The over-sampling ratio between both clock rates is related to the amount of noise aliased in the signal band by the re-sampling operation due to the harmonics of the re-sampling square wave signal. Knowing this over sampling ratio and the amount of in-band acceptable noise at the corresponding Sigma-Delta converter output, the efficiency of the Low Pass Filter must be adjusted accordingly.
Table 1 shows a range of different desired output rates and how to obtain these in the particular case of using a single reference clock rate of 30.72 MHz
rate in Phase Number of
Single Sigma- increment phase bits `q` Re-
reference Delta `p` in Clock in Clock sampling Equivalent
clock Modulator Synthesizer Synthesizer frequency rate signals
30.72 30.72 -- -- 15.36 8x- WCDMA
MHz MHz MHz WCDMA
30.72 30.72 4'469'555 26 2.046 2x-GPS GPS
MHz MHz MHz
30.72 15.36 2'366'578 26 541.667 2x-GSM GSM
MHz MHz kHz
30.72 3.84 MHz 1'698'693 26 97.2 kHz 2x-IS136 IS136
In the cases where different sorts of signals do not need to be processed simultaneously but during dedicated periods of time, the Sigma-Delta converters 10a and 10b In FIG. 2 do not need to be physically implemented.

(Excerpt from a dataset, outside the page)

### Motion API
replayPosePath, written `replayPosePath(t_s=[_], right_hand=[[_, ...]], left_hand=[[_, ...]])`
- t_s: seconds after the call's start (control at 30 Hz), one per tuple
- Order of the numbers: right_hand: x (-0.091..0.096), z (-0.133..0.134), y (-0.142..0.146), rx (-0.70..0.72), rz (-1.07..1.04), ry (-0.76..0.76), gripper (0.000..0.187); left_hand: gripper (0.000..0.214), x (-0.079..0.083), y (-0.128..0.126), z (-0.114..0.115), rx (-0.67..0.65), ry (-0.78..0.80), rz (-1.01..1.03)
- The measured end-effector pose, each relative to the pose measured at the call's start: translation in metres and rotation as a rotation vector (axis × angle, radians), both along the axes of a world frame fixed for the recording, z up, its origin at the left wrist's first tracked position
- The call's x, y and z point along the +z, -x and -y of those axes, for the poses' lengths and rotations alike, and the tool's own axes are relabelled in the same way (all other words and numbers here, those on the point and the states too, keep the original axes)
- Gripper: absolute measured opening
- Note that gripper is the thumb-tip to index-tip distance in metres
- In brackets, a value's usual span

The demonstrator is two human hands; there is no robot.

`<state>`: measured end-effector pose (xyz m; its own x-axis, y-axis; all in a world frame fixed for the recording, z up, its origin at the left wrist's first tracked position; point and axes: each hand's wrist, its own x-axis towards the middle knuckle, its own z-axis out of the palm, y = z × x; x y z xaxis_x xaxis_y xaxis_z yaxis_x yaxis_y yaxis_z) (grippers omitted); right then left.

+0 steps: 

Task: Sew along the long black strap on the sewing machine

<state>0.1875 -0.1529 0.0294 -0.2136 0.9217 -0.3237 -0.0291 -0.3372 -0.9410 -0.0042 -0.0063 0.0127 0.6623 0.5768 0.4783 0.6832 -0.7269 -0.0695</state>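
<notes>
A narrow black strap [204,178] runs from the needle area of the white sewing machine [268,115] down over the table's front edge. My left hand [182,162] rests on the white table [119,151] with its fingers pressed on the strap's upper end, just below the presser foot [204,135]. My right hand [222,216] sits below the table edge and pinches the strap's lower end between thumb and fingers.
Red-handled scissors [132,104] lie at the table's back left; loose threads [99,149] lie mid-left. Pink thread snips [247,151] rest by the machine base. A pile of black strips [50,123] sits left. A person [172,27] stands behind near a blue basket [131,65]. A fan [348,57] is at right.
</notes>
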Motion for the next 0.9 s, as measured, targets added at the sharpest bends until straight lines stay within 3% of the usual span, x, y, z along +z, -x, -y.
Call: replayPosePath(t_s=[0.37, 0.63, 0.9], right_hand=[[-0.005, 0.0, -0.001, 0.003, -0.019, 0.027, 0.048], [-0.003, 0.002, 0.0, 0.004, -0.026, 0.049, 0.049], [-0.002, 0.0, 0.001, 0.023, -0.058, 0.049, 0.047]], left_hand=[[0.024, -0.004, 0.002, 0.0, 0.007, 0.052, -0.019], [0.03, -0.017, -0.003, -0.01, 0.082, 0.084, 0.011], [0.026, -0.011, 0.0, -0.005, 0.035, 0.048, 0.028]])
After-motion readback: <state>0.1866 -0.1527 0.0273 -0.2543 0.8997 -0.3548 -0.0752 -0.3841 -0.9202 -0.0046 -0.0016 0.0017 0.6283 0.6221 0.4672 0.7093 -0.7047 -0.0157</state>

A single Sigma Delta Converter could be implemented and multiplexed over time with different sets of parameters related to each of the signals to be handled. This, as well as re-configuration of the standards, may be achieved by and under control of dedicated software.
The invention has been described by way of example only and it will be appreciated that variation may be made to the embodiments described, without departing from the scope of the invention.